● PROBLEM TO WORK ON
Copy exactly the lines of the material below that run from the one containing "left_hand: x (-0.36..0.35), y" through the one containing "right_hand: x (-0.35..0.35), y". Copy no other lines.

● SUPPLIED DATA
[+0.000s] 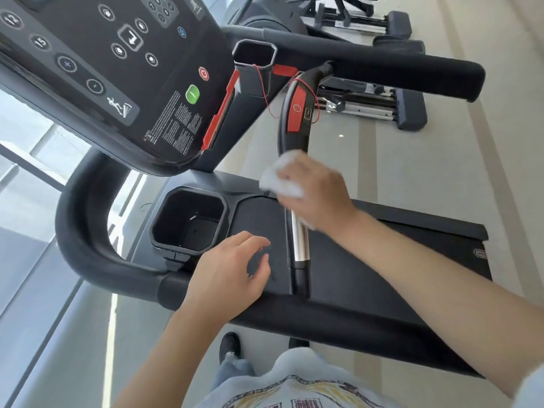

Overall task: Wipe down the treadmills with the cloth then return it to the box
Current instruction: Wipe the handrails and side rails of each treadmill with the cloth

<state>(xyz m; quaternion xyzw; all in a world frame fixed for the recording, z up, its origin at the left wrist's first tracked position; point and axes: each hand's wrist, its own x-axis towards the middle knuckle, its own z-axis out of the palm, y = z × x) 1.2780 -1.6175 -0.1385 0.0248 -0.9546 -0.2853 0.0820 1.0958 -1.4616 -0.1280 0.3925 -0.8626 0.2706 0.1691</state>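
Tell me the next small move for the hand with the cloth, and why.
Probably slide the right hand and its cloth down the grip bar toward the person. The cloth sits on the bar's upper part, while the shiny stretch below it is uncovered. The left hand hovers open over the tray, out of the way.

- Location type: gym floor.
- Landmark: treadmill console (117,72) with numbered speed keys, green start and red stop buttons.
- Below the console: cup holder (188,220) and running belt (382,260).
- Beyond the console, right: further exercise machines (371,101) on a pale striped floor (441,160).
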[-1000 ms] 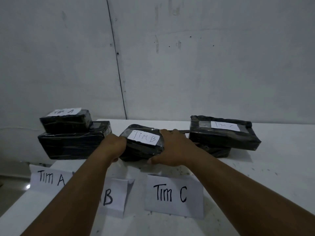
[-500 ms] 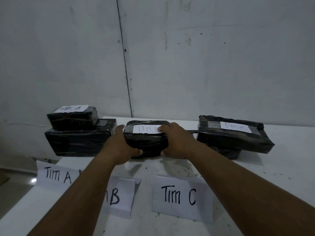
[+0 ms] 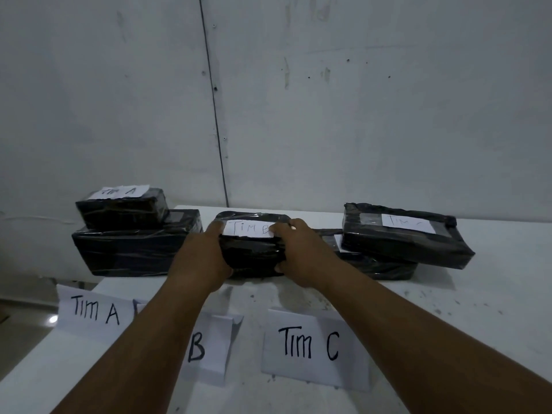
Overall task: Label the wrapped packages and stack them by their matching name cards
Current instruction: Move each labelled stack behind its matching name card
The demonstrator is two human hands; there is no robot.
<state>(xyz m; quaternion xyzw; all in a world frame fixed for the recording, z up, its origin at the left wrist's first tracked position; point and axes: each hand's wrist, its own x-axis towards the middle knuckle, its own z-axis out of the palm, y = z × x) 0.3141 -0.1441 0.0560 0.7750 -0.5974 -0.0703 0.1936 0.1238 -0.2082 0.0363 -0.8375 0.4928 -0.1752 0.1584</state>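
Observation:
A black wrapped package (image 3: 252, 255) with a white "Tim B" label sits on the white table behind the "B" name card (image 3: 209, 348). My left hand (image 3: 203, 258) grips its left end and my right hand (image 3: 301, 255) grips its right end, fingers over the label's edge. To the left, two black packages are stacked, the small top one (image 3: 122, 207) labelled "Tim A", behind the "Tim A" card (image 3: 92, 309). At the right, a labelled package (image 3: 403, 234) lies tilted on another one, behind the "Tim C" card (image 3: 310, 345).
The white table (image 3: 478, 309) stands against a grey wall (image 3: 328, 115). Its left edge runs close to the "Tim A" card, with floor below. The lower package of the left stack (image 3: 128, 252) overhangs that edge.
The "Tim B" package was tilted up a second ago and now lies flat on the table between the two stacks. Both hands stayed on its ends.

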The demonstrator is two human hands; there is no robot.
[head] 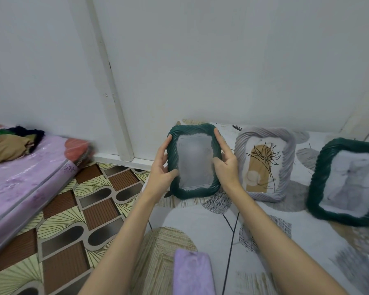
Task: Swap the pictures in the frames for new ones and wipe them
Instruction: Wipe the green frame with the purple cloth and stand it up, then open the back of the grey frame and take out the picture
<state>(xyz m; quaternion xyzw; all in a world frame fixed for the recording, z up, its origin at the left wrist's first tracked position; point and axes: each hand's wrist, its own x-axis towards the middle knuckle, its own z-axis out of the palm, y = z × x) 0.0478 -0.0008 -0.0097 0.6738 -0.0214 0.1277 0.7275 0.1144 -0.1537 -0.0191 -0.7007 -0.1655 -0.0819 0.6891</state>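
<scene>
A dark green ribbed picture frame [172, 155] stands upright at the centre, its picture blurred grey. My left hand [160, 171] grips its left edge, thumb across the front glass. My right hand [226, 162] grips its right edge, index finger stretched up along the rim. To its right a grey-white ribbed frame [287, 165] holds a plant drawing on tan. Further right a second dark green frame [316, 184] leans back with a pale picture. A folded lilac cloth [192, 273] lies on the bed in front of me.
The frames stand on a patterned bedsheet [200, 222] against a white wall [222, 60]. A thin black cable [232, 235] runs across the sheet. To the left a purple mattress [19, 184] with folded clothes [11, 145] sits on the patterned floor [77, 209].
</scene>
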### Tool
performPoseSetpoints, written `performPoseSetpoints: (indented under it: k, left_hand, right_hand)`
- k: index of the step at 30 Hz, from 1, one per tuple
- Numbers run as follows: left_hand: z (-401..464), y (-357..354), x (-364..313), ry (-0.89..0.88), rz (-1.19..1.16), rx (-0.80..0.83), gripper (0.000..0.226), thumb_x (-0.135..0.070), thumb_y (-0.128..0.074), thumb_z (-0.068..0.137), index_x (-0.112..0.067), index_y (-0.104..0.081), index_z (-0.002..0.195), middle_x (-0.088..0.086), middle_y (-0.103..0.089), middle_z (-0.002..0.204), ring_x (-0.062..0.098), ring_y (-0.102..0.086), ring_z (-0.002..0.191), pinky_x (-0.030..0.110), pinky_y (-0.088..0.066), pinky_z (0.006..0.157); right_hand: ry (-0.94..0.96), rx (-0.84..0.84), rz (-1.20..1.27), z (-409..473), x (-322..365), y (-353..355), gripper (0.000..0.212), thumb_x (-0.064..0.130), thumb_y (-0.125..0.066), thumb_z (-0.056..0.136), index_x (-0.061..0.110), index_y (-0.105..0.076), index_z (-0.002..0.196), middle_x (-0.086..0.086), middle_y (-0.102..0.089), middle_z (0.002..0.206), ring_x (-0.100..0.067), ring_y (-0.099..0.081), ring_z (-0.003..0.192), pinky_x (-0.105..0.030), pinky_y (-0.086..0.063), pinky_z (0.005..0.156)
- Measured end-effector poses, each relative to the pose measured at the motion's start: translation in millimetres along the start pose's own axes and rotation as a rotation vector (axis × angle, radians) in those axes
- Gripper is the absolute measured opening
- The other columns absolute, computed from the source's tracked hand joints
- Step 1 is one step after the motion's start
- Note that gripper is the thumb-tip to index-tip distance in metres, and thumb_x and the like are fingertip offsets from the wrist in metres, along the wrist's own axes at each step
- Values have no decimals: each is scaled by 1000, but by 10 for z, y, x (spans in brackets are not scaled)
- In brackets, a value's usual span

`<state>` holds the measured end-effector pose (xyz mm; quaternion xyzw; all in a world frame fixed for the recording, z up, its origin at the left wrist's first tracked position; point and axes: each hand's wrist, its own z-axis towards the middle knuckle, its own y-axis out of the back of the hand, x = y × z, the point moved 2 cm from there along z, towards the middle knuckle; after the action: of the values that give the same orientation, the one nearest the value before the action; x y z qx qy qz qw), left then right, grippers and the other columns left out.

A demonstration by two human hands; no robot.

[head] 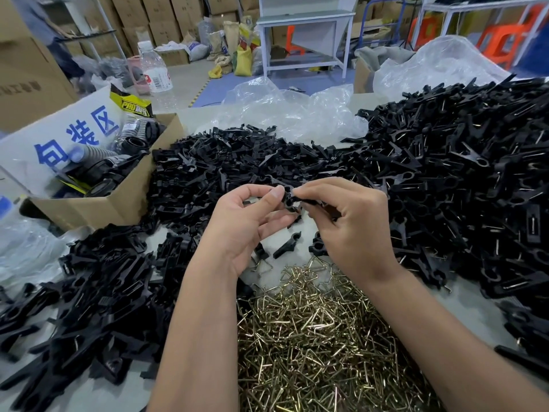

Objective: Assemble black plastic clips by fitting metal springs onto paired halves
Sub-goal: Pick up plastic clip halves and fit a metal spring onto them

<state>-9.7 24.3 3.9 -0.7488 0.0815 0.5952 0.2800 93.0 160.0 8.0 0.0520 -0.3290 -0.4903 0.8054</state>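
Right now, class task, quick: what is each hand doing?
Left hand: closed, pinching the black clip halves.
Right hand: closed, gripping the other end of the same halves.

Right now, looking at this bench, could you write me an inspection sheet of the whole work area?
Surface: pale table, mostly buried under parts.
Job's things: black clip halves pinched between both hands; heap of loose clip halves behind them; heap of metal springs in front; assembled clips piled on the right.
Clutter: cardboard box of black parts on the left; crumpled clear plastic; water bottle.
Grippers: left hand and right hand raised over the table, fingertips on the clip halves.
Cables: nothing seen.
Surroundings: stacked cartons, sacks, a grey bench, orange stools.
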Motion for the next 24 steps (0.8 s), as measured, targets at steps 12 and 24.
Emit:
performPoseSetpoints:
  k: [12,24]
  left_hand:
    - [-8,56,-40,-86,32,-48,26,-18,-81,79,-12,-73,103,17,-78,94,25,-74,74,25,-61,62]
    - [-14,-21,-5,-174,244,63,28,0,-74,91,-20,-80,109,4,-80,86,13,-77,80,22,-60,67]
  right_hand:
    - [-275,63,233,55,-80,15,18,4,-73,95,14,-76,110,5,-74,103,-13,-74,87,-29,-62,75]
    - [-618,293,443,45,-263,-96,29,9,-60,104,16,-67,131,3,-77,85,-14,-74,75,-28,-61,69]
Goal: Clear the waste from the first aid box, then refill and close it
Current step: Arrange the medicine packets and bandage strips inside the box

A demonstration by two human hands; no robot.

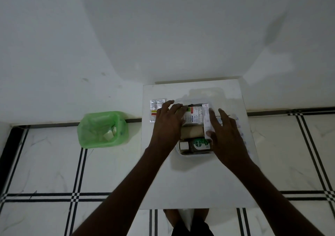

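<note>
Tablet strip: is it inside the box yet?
No, the tablet strip lies flat on the table, left of the box and beyond the left hand.

"Dettol" on the round green label of the dark bottle (197,145), lying in the box (178,152). Red band with white letters, seemingly "COTTON", cut off by the edge, on the carton (192,116) of swabs. Letters "TISE" on a flat sheet (223,117) just right of the box, the rest hidden behind the right hand (226,136). Print on the strip (156,110) at the left too small to read.
</note>
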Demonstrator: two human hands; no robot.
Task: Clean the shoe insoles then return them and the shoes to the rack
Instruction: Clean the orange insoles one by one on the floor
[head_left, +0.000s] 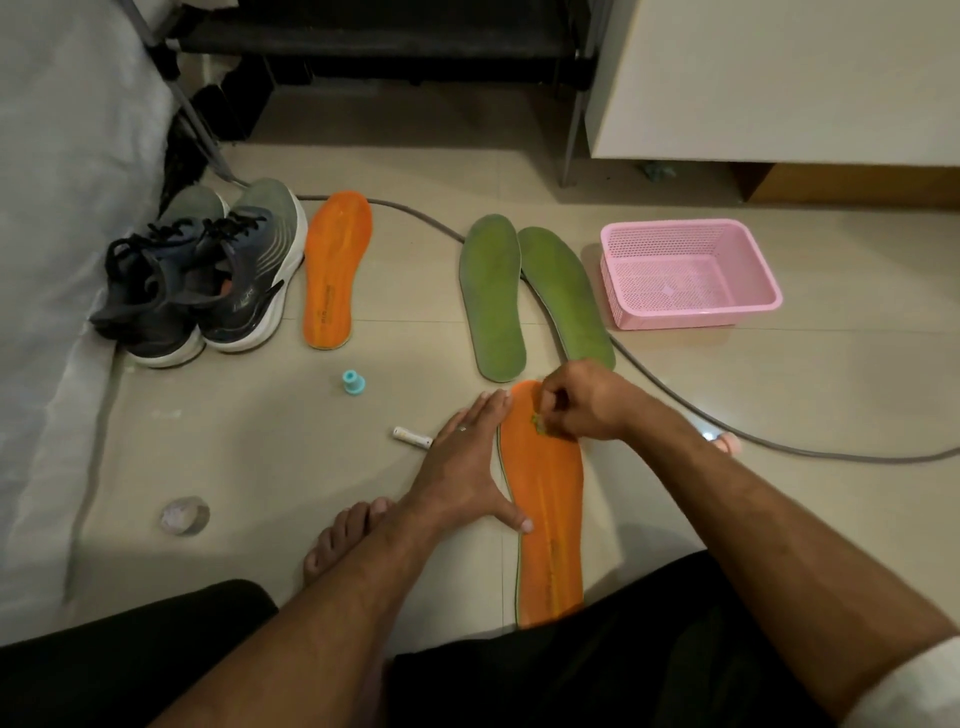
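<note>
1. Orange foam insole (550, 519) lies flat on the beige tiled floor (779, 395), at 6 o'clock in the view, right by the person's knees.
2. The left hand (467, 467) lies open and flat, fingers out straight. It presses on the left edge of that insole and grips nothing.
3. The right hand (587, 402) is curled tight at the insole's toe end. It pinches a small yellow-green scrap (537, 423); what it is cannot be told.
4. A second orange insole (336, 267) lies at 10 o'clock, just beside the pair of dark grey lace-up shoes (208, 275).
5. Two green insoles (519, 296) lie side by side at 12 o'clock.
6. An empty pink plastic basket (691, 273) sits at 2 o'clock.
7. A small white tube (411, 437) lies near the left hand's fingers.
</note>
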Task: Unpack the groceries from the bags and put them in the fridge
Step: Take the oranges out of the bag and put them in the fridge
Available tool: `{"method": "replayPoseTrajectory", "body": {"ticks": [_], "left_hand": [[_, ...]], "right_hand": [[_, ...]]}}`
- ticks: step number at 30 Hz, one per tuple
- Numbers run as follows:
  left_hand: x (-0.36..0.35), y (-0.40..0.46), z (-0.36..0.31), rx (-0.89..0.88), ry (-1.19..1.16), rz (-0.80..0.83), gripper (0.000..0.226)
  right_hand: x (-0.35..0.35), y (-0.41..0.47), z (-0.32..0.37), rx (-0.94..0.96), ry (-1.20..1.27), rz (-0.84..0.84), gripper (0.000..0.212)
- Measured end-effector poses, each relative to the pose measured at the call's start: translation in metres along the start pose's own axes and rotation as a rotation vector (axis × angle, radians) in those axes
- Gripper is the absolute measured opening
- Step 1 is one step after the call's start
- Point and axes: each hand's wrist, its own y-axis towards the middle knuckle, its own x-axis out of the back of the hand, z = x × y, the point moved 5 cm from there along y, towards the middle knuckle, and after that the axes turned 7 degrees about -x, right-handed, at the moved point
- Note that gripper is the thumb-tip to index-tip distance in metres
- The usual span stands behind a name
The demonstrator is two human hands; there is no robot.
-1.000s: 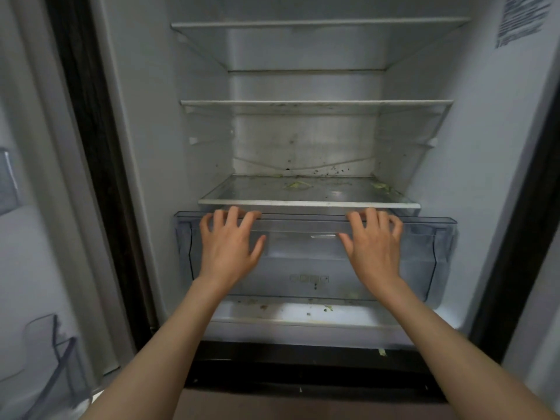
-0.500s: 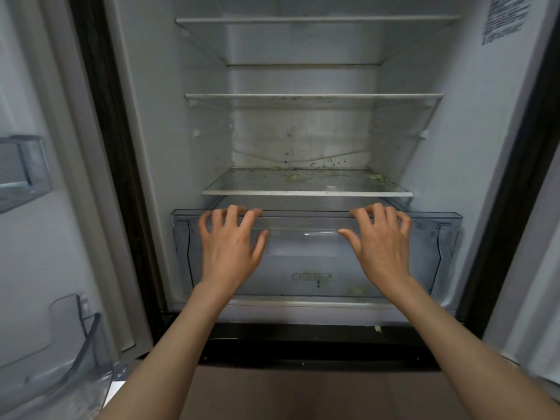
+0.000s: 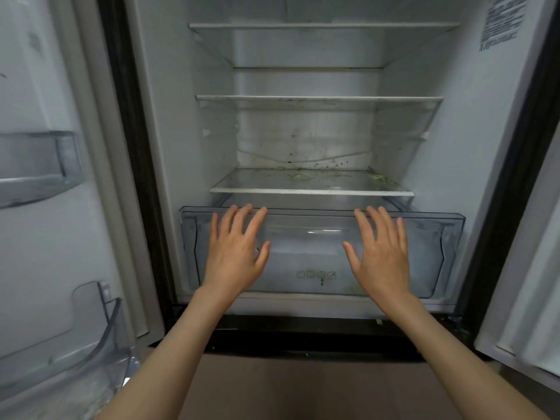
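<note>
Fridge [image 3: 485, 177] stood open ahead, shelves bare but stained. Sticker [image 3: 501, 21] high on right wall, print too small to read. Clear crisper drawer [image 3: 436, 256] at bottom, four small icons on front. Left hand [image 3: 235, 253], right hand [image 3: 380, 256] flat against drawer front, fingers straight, spread.

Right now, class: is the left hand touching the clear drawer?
Cannot tell. The head view shows the left hand spread flat before the drawer front, hiding any gap.

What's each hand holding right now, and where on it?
Nothing is held. The left hand and right hand are both open, fingers straight, laid against the front of the clear crisper drawer, fingertips at its top edge. No grip.
</note>
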Motion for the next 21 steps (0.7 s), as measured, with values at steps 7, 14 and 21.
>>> {"method": "replayPoseTrajectory", "body": {"ticks": [7,14,21], "left_hand": [[0.011,-0.096,-0.007,0.012,-0.194,0.203,0.068],[0.028,-0.263,-0.002,0.174,-0.21,0.416,0.065],[0.088,-0.43,0.035,0.476,-0.08,0.62,0.072]], "right_hand": [[0.004,-0.07,0.037,-0.016,0.123,0.174,0.055],[0.016,-0.215,0.111,0.057,0.209,0.556,0.056],[0.03,-0.337,0.226,0.263,0.309,0.926,0.059]]}}
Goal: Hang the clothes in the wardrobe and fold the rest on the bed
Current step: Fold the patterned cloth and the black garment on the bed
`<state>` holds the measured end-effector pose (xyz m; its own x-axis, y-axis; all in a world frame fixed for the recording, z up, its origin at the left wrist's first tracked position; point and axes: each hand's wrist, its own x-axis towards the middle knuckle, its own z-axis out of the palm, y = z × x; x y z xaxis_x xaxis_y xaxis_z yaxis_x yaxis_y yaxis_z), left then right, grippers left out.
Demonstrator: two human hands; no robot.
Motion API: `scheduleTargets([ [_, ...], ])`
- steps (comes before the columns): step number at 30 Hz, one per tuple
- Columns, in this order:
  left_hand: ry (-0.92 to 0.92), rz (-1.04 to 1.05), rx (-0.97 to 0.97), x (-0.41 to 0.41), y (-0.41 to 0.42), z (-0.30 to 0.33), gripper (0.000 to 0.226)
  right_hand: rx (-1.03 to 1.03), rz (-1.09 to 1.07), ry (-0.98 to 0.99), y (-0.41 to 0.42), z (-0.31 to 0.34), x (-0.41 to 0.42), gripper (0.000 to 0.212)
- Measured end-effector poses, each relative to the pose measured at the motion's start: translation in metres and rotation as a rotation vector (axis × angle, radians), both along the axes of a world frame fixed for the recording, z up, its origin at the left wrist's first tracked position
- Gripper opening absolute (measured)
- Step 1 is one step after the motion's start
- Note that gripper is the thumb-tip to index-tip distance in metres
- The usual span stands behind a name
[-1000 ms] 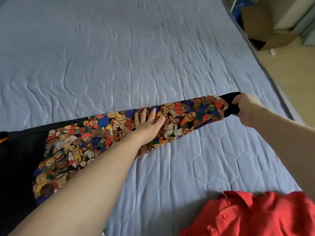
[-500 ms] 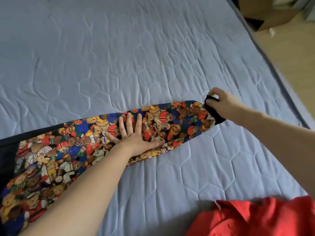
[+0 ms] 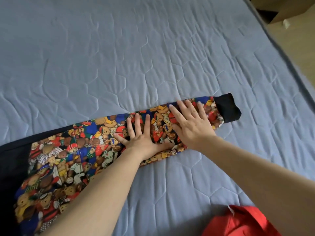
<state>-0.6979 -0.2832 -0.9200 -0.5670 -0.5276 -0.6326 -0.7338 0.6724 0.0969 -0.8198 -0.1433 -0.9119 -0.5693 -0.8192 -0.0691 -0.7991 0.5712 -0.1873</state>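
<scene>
A garment with a bright teddy-bear print sleeve [image 3: 88, 147] lies stretched across the blue quilted bed [image 3: 136, 57], its black cuff [image 3: 227, 107] at the right end and its black body at the left edge. My left hand [image 3: 141, 135] presses flat on the middle of the sleeve, fingers spread. My right hand [image 3: 190, 123] lies flat on the sleeve just left of the cuff, fingers straight. A red garment [image 3: 242, 222] sits crumpled at the bottom right of the bed.
The bed's right edge [image 3: 281, 53] runs diagonally, with wooden floor beyond it. A cardboard box [image 3: 289, 7] stands on the floor at the top right.
My right hand has let go of the black cuff and now lies flat on the sleeve. The sleeve rests straight on the bed. My left hand stays pressed on it.
</scene>
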Motion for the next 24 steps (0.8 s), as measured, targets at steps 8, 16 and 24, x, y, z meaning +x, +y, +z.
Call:
scheduleTargets([
  [8,0.164,-0.126,-0.125,0.032,0.002,-0.01,0.114,0.288,-0.16,0.011,0.048,-0.034,-0.023,0.1],
  [16,0.006,-0.074,-0.149,0.135,0.002,-0.008,0.101,0.286,-0.319,-0.023,-0.005,-0.003,0.004,0.077],
  [24,-0.019,-0.042,0.177,0.138,-0.029,0.013,0.087,0.276,-0.105,-0.049,-0.023,-0.035,0.102,0.072],
])
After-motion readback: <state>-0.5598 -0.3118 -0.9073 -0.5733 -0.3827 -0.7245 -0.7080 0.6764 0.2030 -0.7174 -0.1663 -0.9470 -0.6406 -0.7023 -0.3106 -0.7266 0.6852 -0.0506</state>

● RESULT OF THIS TASK
  left_hand: x (-0.36..0.35), y (-0.40..0.46), z (-0.36..0.31), rx (-0.89..0.88), ry (-1.19..1.16), rz (-0.80..0.83), gripper (0.000..0.226)
  right_hand: x (-0.35..0.35), y (-0.41..0.47), z (-0.32..0.37), rx (-0.94..0.96), ry (-1.20..1.27), rz (-0.84..0.84), gripper (0.000..0.212)

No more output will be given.